**Task description:** Return the data that follows, keeping every word and mark unchanged.

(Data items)
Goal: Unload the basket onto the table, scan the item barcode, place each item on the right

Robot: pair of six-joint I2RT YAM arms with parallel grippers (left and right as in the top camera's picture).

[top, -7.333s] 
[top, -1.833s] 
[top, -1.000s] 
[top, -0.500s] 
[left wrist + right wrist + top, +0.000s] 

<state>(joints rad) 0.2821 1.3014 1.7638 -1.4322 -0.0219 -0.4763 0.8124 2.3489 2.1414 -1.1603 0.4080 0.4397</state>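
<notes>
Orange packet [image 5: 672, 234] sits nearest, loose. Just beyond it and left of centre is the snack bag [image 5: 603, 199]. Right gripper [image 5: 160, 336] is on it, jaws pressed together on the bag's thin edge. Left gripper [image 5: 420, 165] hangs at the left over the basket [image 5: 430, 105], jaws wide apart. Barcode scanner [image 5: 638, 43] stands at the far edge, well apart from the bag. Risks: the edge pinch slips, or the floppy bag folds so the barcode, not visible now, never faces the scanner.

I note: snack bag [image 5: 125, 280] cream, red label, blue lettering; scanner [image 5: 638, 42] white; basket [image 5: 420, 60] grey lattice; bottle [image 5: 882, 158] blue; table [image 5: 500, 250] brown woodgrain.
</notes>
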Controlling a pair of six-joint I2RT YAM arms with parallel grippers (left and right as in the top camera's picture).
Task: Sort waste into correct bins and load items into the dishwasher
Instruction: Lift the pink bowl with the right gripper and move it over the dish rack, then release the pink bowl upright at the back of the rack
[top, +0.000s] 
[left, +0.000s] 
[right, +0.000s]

**Result for this task:**
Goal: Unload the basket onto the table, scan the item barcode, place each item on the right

Robot: pair of six-joint I2RT YAM arms with parallel grippers (left and right as in the top camera's picture).

[top, -7.333s] 
[top, -1.833s] 
[top, -1.000s] 
[top, -0.500s] 
[left wrist + right wrist + top, +0.000s] 

<state>(joints rad) 0.2821 1.3014 1.7638 -1.4322 -0.0219 -0.4763 0.8124 2.3489 2.1414 -1.1603 0.4080 0.4397</state>
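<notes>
Orange packet [image 5: 672, 234] sits nearest, loose. Just beyond it and left of centre is the snack bag [image 5: 603, 199]. Right gripper [image 5: 160, 336] is on it, jaws pressed together on the bag's thin edge. Left gripper [image 5: 420, 165] hangs at the left over the basket [image 5: 430, 105], jaws wide apart. Barcode scanner [image 5: 638, 43] stands at the far edge, well apart from the bag. Risks: the edge pinch slips, or the floppy bag folds so the barcode, not visible now, never faces the scanner.

I note: snack bag [image 5: 125, 280] cream, red label, blue lettering; scanner [image 5: 638, 42] white; basket [image 5: 420, 60] grey lattice; bottle [image 5: 882, 158] blue; table [image 5: 500, 250] brown woodgrain.
</notes>
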Controlling a pair of six-joint I2RT YAM arms with parallel grippers (left and right as in the top camera's picture).
Task: Sort waste into correct bins and load items into the dishwasher
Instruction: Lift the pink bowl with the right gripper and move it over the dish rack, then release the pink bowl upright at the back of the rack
[top, +0.000s] 
[left, +0.000s] 
[right, +0.000s]

The exercise was answered completely.